Predictor based on Temporal Difference learning (TD-learning)¶
Check high level predictor docs for predictor basics.
Also check Monte Carlo Tree Search for additional details..
The figures below show the resolution process which is guided using TD-learning.
The first figure shows the annealing schedule that is balancing exploration and exploitation. The acceptance probability of a neighbour candidate starts to significantly decrease approximately in iteration 70000. This collerates with product creation cadence as exploitation phase is starting based on the resolution progress.
Scores of software stacks reflect exploration and exploitation phase as well, as can be seen in the figure below. The green dots reflecting score of the states resolved are spread until approx. 70000th iteration of resolver when the exploration phase slowly ends.
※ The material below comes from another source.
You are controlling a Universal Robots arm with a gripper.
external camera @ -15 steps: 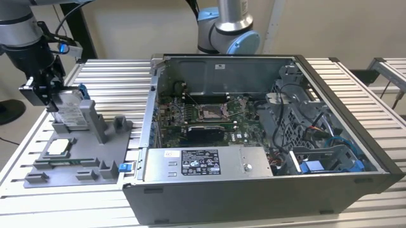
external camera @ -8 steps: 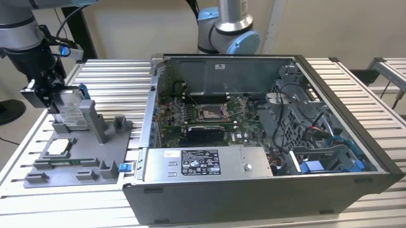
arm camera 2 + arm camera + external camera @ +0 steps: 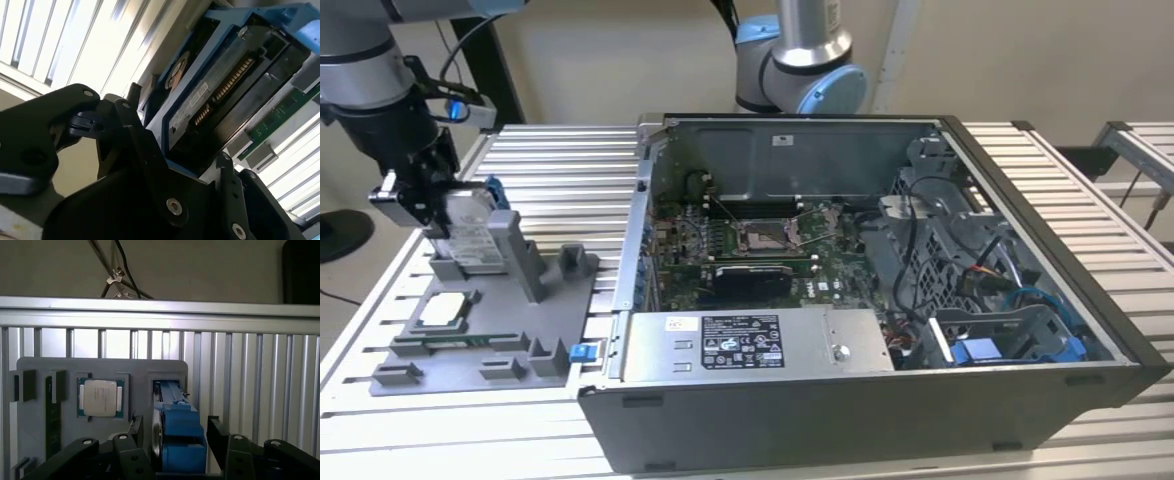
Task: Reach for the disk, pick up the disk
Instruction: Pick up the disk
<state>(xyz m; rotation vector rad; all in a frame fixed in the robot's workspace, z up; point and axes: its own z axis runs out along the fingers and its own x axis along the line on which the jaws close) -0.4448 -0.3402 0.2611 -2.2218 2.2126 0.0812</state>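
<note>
The disk stands on edge in a slot of the grey fixture at the exterior view's left; it is silver with a white label and blue rails. My gripper hangs over its top edge. In the first wrist view the disk lies between my two black fingers, and my gripper is open with its fingers close on either side. In the second wrist view the disk shows its connector edge and blue rail just beyond my gripper.
A small square silver chip and a green memory stick sit on the same fixture. An open computer case stands at the exterior view's right, with a second arm behind it. All rest on a slatted metal table.
</note>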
The average score of software stacks produced during the exploitation phase is higher. The best software stack candidate is found in approx. 90000th resolver iteration in the exploitation phase.
Number of software stacks in beam grows until 70000th iteration after which it starts to grow slower considering the exploitation phase start.
The exploration and exploitation phase is balanced using an annealing
schedule. The balance factor can be parametrized using
temperature_coefficient parameter that can be supplied to the predictor.
see reinforcement learning intro section for more info.
The implementation of predictor accepts a parameter “
step” which turns on
n-step TD-learning behaviour. By default, the
step parameter default to 1.
Tracing parameter in TD-learning¶
Another parameter called
trace can turn off propagation of the reward
signal to other resolved dependencies. It’s not recommended to turn this
parameter on if step is not equal to 1.
The tracing can be turned off if the knowledge base does not provide causality in steps (package X is scored in a better way if Y is part of the software stack). In such cases, the resolution process can be faster.